(PROBLEM TO WORK ON) Please copy the lines below exactly, from the first one through the line showing "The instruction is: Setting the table".

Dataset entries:
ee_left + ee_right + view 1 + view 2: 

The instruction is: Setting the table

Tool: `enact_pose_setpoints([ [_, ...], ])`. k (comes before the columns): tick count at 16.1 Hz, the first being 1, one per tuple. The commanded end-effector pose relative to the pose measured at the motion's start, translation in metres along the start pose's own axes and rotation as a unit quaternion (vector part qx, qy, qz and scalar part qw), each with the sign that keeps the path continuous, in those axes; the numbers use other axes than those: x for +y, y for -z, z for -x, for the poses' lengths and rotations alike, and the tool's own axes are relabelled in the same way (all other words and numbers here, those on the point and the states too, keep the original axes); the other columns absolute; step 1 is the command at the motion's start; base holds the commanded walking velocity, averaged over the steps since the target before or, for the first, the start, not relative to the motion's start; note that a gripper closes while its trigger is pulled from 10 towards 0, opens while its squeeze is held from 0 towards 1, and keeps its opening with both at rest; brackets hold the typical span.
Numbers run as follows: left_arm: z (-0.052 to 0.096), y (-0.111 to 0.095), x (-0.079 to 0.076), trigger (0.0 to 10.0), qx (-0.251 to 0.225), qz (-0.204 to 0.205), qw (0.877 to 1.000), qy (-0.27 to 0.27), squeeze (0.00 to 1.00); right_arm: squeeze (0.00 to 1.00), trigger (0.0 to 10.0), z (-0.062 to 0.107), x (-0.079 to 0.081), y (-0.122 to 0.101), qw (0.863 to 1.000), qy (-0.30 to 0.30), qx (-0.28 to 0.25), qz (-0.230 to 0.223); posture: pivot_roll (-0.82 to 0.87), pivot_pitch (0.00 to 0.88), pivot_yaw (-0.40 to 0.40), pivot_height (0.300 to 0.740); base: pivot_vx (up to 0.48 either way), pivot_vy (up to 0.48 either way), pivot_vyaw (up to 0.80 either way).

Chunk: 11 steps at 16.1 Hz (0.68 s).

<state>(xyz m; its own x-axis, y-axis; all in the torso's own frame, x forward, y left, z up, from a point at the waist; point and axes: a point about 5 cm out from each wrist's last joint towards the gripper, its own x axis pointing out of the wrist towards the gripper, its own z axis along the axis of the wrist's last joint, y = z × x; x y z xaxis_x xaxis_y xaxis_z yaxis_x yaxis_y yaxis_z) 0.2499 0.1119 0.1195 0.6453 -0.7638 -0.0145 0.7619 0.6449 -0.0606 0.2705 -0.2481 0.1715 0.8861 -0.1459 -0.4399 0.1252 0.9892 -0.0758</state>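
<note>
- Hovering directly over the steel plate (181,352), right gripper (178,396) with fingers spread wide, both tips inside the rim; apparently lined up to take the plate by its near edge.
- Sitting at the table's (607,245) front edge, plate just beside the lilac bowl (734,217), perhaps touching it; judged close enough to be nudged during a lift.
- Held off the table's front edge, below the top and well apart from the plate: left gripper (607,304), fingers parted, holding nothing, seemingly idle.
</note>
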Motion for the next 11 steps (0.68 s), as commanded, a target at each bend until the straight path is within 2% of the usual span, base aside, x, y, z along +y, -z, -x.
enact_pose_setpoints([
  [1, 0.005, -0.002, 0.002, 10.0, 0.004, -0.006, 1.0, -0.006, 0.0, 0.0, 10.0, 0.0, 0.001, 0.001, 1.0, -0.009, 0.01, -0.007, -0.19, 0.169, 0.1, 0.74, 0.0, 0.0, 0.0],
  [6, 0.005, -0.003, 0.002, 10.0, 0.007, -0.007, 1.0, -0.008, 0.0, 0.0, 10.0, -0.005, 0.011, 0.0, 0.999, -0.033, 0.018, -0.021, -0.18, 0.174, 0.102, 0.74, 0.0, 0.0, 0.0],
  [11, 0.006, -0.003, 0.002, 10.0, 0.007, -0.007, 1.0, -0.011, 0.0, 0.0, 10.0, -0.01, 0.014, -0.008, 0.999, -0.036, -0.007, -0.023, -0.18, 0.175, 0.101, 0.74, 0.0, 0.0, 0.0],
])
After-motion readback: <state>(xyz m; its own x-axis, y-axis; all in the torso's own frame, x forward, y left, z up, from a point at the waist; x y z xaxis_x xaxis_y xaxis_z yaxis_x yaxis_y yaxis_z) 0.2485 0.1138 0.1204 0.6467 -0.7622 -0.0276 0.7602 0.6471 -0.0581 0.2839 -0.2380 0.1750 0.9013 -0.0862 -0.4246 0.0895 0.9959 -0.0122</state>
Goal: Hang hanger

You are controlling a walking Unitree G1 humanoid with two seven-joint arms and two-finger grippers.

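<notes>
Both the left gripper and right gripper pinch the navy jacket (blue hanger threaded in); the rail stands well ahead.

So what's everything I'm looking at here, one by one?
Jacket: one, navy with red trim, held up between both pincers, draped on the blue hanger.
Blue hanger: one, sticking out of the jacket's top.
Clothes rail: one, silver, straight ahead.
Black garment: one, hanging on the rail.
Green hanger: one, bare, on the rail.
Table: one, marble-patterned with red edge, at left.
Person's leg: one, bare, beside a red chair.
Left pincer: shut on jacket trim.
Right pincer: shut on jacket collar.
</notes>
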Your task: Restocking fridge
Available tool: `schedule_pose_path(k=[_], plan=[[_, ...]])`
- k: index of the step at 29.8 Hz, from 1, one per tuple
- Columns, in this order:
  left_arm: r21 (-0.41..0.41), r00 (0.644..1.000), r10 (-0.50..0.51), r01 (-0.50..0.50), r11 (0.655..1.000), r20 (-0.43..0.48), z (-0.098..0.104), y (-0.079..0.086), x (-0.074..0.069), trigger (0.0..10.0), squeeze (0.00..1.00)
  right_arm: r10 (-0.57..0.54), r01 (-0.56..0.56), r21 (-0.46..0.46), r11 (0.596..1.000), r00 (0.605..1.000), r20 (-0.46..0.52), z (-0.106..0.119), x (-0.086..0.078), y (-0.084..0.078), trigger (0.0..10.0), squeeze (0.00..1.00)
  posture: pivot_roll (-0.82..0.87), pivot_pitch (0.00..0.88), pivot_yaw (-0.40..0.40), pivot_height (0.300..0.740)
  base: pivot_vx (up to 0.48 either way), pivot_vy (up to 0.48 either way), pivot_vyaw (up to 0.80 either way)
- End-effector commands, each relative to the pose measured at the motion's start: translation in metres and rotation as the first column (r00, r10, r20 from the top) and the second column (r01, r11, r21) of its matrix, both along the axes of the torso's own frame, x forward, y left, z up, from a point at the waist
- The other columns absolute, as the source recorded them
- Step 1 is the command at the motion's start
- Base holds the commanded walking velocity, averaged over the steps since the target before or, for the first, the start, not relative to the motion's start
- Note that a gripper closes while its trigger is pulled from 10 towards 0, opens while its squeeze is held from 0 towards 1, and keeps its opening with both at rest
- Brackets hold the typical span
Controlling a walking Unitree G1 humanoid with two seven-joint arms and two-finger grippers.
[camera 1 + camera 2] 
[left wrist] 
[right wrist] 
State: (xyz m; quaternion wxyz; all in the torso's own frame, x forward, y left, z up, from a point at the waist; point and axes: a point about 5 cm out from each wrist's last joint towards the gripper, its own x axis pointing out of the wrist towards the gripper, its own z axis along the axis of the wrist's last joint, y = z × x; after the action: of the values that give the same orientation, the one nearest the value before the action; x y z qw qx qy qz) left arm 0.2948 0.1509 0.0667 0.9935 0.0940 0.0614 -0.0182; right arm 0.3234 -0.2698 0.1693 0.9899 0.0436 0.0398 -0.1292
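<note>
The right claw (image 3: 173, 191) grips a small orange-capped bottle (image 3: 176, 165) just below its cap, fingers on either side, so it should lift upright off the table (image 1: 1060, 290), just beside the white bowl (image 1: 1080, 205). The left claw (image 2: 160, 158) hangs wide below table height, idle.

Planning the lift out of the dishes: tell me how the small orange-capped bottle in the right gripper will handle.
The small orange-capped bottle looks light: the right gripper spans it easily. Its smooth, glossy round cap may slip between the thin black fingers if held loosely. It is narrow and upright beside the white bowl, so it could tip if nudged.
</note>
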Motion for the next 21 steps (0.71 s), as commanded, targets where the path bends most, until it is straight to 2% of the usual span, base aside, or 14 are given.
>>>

(OUTPUT)
ee_left + ee_right + view 1 + view 2: 

The instruction is: Setting the table

The answer given is complete as it stands.